_Material for this exercise_:

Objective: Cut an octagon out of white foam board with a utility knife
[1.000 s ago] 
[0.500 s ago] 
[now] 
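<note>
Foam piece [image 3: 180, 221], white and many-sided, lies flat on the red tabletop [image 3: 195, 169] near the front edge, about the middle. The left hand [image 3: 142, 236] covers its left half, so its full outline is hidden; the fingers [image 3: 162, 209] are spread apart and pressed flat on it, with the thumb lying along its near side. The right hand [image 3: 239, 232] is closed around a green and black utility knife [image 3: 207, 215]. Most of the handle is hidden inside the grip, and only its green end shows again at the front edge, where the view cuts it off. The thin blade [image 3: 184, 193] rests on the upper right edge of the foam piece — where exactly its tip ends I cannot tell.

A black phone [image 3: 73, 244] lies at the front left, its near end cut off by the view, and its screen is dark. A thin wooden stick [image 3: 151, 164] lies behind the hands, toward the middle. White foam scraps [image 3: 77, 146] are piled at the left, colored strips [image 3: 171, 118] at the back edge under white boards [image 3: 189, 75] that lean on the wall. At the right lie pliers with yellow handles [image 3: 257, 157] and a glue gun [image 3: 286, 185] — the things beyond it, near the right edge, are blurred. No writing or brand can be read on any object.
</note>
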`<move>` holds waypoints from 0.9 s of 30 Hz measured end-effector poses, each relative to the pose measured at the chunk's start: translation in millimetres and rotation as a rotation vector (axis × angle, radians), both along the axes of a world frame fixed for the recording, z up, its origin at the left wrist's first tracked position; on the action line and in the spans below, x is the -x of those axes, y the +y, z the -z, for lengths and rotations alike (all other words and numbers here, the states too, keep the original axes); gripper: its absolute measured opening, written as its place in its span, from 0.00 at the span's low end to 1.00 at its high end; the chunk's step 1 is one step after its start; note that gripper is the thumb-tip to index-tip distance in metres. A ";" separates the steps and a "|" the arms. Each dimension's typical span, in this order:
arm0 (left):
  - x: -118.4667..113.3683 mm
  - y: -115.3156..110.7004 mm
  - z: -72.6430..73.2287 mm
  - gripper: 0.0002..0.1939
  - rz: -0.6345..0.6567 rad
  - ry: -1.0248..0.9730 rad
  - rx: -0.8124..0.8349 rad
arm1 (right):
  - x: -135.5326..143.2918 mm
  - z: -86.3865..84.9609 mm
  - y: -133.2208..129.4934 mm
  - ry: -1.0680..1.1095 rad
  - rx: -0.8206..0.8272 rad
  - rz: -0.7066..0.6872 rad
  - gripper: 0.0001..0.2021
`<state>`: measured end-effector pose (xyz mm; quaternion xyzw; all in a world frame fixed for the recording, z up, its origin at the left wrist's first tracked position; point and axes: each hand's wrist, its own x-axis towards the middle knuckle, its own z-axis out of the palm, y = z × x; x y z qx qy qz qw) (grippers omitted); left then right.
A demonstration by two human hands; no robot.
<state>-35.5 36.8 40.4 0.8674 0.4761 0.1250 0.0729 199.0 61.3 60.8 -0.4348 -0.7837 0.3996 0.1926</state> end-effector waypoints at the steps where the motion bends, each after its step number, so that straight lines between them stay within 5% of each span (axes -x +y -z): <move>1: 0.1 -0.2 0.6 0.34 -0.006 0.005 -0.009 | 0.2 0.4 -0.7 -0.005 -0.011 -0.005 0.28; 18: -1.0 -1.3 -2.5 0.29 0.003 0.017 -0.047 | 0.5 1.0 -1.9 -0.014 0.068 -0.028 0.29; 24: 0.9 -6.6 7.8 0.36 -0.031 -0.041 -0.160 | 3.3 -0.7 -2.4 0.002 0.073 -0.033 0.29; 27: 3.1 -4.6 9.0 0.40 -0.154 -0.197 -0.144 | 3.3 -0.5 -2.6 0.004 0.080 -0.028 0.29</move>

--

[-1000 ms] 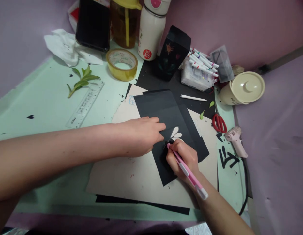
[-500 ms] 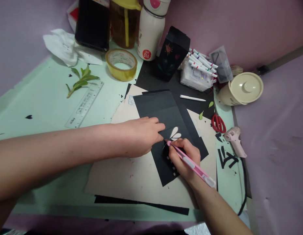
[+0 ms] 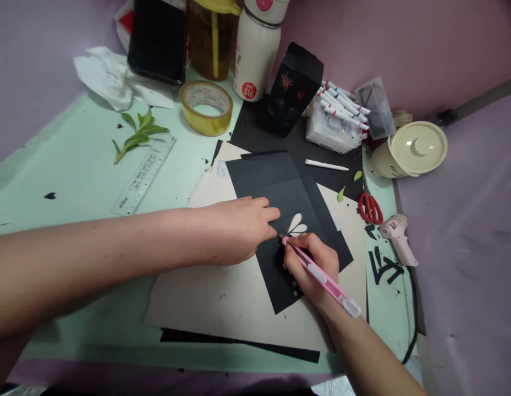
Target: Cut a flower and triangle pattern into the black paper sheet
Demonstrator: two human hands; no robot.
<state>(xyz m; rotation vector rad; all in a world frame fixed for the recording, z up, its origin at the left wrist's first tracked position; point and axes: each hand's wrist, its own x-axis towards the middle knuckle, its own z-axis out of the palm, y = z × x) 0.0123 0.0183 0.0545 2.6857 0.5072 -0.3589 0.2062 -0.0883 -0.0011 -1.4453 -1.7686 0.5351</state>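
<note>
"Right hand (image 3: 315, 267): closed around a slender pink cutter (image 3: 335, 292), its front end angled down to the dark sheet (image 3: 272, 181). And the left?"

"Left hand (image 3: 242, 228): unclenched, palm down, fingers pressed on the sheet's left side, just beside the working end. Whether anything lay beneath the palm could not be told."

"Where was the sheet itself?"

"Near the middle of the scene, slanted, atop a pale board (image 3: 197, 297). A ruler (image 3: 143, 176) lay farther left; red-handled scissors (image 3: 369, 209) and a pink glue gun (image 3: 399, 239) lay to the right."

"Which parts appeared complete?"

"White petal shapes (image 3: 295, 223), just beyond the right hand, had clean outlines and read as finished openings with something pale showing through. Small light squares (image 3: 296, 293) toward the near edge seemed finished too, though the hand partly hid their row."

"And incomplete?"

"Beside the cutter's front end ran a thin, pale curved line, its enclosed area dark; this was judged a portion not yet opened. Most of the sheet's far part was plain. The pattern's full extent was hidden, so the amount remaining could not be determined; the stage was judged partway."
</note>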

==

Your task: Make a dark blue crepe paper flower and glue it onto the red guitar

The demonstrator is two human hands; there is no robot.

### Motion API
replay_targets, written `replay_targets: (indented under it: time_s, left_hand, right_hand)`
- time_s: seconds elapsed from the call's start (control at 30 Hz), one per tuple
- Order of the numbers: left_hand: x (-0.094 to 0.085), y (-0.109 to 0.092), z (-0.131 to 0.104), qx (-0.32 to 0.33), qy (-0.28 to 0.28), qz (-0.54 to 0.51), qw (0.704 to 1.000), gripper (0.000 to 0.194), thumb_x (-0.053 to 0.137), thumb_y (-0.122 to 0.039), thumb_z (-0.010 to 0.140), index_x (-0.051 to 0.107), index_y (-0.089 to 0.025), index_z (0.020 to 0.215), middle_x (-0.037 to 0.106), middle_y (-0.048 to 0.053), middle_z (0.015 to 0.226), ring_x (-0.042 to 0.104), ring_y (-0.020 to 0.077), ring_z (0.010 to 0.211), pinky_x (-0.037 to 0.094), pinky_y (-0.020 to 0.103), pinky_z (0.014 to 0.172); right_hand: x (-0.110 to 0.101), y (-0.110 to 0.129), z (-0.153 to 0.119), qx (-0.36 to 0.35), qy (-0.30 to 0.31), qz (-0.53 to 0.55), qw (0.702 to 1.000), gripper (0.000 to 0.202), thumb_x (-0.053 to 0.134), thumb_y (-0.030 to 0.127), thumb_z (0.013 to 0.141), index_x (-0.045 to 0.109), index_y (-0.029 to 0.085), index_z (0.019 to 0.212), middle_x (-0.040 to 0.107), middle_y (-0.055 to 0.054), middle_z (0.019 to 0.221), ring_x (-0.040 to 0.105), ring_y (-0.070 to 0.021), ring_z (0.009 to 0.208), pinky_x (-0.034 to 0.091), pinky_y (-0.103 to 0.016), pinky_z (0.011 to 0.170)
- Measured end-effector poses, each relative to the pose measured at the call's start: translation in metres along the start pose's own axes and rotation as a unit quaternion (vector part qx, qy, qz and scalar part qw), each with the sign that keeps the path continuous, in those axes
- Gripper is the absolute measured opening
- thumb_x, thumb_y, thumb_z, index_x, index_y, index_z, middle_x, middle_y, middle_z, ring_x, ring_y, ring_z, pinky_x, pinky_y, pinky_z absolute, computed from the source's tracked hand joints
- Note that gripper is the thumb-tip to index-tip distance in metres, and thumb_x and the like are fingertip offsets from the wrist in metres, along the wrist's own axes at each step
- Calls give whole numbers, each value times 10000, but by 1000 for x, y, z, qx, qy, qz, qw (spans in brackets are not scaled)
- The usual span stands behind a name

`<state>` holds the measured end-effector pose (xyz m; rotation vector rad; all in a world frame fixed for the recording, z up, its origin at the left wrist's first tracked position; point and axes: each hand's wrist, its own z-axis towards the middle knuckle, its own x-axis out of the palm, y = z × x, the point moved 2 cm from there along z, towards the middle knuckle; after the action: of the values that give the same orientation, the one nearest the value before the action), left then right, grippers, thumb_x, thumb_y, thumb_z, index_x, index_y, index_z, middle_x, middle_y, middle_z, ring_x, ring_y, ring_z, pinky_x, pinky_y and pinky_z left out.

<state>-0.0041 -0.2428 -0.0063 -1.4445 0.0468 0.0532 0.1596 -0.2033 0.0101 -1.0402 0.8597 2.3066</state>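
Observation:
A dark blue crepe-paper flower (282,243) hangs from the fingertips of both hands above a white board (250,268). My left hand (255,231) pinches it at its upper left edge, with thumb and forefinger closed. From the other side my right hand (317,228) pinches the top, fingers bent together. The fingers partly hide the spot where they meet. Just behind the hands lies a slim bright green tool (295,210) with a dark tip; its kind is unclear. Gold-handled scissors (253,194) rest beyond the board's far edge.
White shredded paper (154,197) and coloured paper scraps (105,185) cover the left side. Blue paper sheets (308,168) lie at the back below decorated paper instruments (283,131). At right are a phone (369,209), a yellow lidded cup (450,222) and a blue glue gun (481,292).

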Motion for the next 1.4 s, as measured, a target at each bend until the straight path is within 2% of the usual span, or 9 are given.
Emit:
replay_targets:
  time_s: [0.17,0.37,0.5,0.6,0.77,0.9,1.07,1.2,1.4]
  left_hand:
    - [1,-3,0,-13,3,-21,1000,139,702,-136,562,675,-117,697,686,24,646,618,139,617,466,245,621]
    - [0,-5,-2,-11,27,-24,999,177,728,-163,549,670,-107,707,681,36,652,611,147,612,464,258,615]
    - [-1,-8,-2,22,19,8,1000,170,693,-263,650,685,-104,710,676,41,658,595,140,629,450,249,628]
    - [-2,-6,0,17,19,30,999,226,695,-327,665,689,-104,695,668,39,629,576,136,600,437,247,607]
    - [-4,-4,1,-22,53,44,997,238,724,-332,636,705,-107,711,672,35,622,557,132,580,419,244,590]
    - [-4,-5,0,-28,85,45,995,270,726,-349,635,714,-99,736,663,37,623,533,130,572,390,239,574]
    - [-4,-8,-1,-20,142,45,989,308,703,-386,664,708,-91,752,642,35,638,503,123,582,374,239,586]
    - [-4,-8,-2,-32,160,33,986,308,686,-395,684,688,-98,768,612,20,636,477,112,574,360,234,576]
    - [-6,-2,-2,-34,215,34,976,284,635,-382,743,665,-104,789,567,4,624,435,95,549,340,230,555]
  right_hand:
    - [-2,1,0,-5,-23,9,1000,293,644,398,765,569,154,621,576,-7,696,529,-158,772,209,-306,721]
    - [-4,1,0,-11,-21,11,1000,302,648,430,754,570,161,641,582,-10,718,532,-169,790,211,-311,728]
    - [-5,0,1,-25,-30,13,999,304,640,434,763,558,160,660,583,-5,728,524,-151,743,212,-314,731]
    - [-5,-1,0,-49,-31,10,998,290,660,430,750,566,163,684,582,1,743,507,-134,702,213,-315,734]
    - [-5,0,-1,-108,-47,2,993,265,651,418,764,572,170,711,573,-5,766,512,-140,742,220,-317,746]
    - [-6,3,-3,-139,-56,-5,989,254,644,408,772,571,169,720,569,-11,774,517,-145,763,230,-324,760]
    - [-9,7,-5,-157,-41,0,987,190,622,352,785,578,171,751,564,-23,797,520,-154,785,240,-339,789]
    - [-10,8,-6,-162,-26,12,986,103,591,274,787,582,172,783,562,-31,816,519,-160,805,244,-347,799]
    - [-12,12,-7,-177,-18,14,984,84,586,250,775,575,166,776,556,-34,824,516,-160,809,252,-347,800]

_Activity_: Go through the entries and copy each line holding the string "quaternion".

_Exercise response_:
`<state>`: measured end-effector pose (xyz mm; quaternion xyzw; all in a world frame fixed for the recording, z up, its origin at the left wrist's first tracked position; point and axes: each hand's wrist, its own x-axis towards the middle knuckle, its own z-axis out of the palm, y = z × x; x y z qx qy qz qw) (grippers omitted); left then right.
- Measured end-effector poses, each relative to the pose measured at the call's start: translation in metres along the start pose's own axes and rotation as a unit quaternion (vector part qx, qy, qz and scalar part qw), each with the sign that keeps the path continuous, in those axes

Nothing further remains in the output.